6

I asked a question earlier and I got the tip to use XML deserialization to parse my XML contents to c# objects. After some googling and messing around I got a working deserialization, but I have a question.

My XML file looks like this: (This is just a part of the file)

   <osm>
      <n id="2638006578" l="5.9295547" b="52.5619519" />
      <n id="2638006579" l="5.9301973" b="52.5619526" />
      <n id="2638006581" l="5.9303625" b="52.5619565" />
      <n id="2638006583" l="5.9389539" b="52.5619577" />
      <n id="2638006589" l="5.9386643" b="52.5619733" />
      <n id="2638006590" l="5.9296231" b="52.5619760" />
      <n id="2638006595" l="5.9358987" b="52.5619864" />
      <n id="2638006596" l="5.9335913" b="52.5619865" />
      <w id="453071384">
        <nd rf="2638006581" />
        <nd rf="2638006590" />
        <nd rf="2638006596" />
        <nd rf="2638006583" />
        <nd rf="2638006578" />
      </w>
      <w id="453071385">
        <nd rf="2638006596" />
        <nd rf="2638006578" />
        <nd rf="2638006581" />
        <nd rf="2638006583" />
      </w>
   </osm>

I managed to deserialize this into objects and it works like it should. The problem is as follows: The <nd> elements under the <w> elements have a reference ID which is the same as an ID from a <n> element. It's possible that multiple <w> elements have the same <n> element reference, hence the seperate <n> element.

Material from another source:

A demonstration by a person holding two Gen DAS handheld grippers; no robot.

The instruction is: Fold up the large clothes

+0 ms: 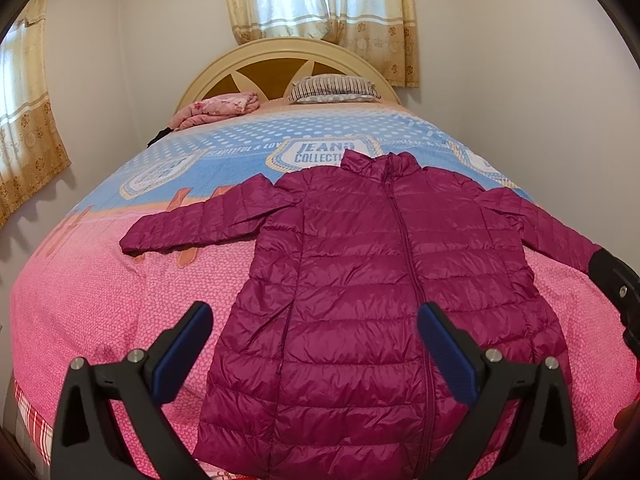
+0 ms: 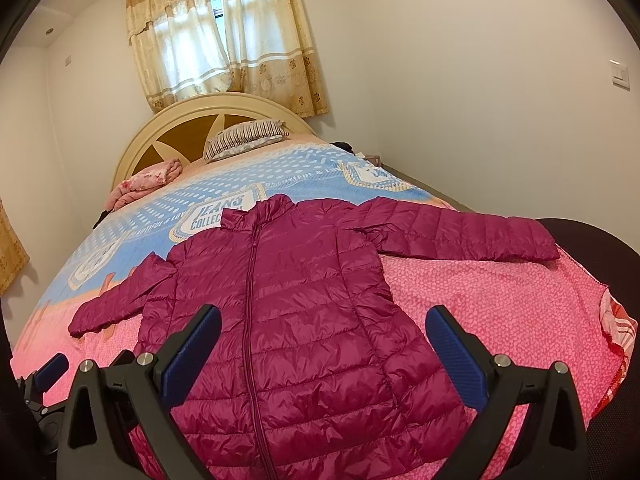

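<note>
A magenta quilted puffer jacket [image 1: 360,280] [image 2: 304,320] lies flat and zipped on the bed, collar toward the headboard, both sleeves spread sideways. My left gripper [image 1: 316,320] hovers open above the jacket's lower left part, nothing between its blue pads. My right gripper [image 2: 324,324] hovers open above the lower right part of the jacket, also holding nothing. The right gripper's black body [image 1: 616,288] shows at the right edge of the left wrist view, near the right sleeve's cuff. The left gripper's blue fingertip [image 2: 50,368] shows at the lower left of the right wrist view.
The bed [image 1: 100,300] has a pink and blue cover. A striped pillow [image 1: 332,90] and a folded pink blanket [image 1: 224,110] lie by the cream headboard [image 1: 280,52]. Walls stand close on both sides. A dark round object [image 2: 600,236] sits beyond the bed's right edge.
</note>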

Currently code-wise I have a NodeReference object that represents the <nd> elements, but I want to directly link the Way class to the Node class based on the reference ID and the Node ID. So basically the Way class should have a List of Nodes rather than a list of NodeReferences. I should have a seperate list of nodes aswell to prevent Ways from having new instances with the same data (e.g. If two Ways have a reference to the same Node they also should point to the same Node instance rather than two identical Node instances, if that makes sense..)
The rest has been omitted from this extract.